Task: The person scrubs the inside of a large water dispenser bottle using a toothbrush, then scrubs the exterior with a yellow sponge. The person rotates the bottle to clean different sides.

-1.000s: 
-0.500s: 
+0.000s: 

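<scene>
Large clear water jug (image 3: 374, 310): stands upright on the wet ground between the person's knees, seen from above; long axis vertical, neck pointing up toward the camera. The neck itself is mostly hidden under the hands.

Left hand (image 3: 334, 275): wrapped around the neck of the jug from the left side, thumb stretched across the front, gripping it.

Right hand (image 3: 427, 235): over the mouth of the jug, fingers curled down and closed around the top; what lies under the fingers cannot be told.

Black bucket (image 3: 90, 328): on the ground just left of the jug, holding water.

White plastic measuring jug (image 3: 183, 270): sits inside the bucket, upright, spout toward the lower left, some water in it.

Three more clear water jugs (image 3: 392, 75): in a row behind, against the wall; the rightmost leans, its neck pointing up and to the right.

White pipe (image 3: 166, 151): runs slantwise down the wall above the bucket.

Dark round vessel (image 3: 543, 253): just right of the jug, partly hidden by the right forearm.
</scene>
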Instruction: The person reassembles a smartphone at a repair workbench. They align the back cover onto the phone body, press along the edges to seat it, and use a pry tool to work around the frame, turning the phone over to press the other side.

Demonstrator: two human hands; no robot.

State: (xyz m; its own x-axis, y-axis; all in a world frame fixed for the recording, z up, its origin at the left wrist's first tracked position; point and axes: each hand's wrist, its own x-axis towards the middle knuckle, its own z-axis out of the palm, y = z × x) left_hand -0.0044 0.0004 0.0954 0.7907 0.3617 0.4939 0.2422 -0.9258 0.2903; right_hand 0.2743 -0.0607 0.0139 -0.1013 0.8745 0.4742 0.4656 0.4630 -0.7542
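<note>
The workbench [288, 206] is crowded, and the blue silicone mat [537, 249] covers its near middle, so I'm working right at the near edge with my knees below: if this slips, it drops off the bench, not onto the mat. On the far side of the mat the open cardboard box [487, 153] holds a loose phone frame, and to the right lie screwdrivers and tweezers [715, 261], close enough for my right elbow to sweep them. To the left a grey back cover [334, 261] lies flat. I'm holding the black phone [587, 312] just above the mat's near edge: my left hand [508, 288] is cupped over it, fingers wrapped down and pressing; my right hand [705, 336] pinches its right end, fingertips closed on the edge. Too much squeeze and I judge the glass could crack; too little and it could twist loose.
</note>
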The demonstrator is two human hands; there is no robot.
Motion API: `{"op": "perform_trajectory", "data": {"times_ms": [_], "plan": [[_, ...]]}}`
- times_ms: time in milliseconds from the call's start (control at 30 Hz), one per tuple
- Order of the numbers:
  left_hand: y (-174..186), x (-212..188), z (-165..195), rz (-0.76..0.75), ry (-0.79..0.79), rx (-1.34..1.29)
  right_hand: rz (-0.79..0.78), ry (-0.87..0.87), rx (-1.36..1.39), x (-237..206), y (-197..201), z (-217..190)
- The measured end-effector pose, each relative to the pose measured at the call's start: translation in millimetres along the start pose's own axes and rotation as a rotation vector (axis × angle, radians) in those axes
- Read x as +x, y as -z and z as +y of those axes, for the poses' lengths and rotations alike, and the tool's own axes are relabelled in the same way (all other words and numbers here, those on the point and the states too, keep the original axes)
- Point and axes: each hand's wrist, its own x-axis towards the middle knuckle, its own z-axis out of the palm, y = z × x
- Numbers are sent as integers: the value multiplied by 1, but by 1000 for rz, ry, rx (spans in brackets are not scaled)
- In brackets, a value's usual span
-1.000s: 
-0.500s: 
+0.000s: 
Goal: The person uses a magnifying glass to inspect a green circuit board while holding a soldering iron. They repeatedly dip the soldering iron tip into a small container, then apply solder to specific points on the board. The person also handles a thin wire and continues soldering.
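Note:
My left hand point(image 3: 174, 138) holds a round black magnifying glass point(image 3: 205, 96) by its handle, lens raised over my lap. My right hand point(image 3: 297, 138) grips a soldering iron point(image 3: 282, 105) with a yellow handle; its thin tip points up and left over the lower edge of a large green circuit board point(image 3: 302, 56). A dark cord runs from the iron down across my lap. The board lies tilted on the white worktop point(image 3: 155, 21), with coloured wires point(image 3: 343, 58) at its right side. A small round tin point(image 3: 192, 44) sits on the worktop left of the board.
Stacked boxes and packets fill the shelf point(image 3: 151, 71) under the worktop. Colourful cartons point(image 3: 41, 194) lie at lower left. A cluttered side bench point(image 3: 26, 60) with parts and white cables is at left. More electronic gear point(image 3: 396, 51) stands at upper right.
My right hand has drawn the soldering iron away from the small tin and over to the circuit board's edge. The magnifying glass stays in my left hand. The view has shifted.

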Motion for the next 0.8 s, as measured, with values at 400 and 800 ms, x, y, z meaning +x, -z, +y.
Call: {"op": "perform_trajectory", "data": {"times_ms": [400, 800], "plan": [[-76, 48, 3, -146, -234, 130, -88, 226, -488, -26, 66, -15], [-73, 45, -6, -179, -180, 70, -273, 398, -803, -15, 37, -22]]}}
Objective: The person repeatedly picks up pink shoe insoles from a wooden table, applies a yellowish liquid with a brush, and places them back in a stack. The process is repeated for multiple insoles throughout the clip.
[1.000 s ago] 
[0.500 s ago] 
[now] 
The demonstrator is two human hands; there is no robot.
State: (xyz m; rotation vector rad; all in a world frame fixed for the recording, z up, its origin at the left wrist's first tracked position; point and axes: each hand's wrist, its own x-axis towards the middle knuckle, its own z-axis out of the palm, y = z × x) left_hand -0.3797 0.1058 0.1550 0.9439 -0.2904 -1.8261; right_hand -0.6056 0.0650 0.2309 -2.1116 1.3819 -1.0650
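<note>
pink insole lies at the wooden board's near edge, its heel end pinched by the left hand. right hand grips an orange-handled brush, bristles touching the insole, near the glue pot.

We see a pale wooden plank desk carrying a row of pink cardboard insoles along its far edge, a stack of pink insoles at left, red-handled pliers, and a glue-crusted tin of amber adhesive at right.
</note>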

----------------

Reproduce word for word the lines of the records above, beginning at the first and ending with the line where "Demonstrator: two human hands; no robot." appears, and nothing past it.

Task: The person scrubs the inside of a large water dispenser bottle using a toothbrush, then scrubs the exterior with a yellow sponge. The person rotates the bottle to clean different sides.

-1.000s: 
-0.500s: 
+0.000s: 

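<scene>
Large clear water jug (image 3: 374, 310): stands upright on the wet ground between the person's knees, seen from above; long axis vertical, neck pointing up toward the camera. The neck itself is mostly hidden under the hands.

Left hand (image 3: 334, 275): wrapped around the neck of the jug from the left side, thumb stretched across the front, gripping it.

Right hand (image 3: 427, 235): over the mouth of the jug, fingers curled down and closed around the top; what lies under the fingers cannot be told.

Black bucket (image 3: 90, 328): on the ground just left of the jug, holding water.

White plastic measuring jug (image 3: 183, 270): sits inside the bucket, upright, spout toward the lower left, some water in it.

Three more clear water jugs (image 3: 392, 75): in a row behind, against the wall; the rightmost leans, its neck pointing up and to the right.

White pipe (image 3: 166, 151): runs slantwise down the wall above the bucket.

Dark round vessel (image 3: 543, 253): just right of the jug, partly hidden by the right forearm.
</scene>
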Instruction: The person reassembles a smartphone at a repair workbench. They align the back cover onto the phone body, press along the edges to seat it, and use a pry tool to work around the frame, turning the phone over to press the other side.

Demonstrator: two human hands; no robot.

What was produced is the complete output.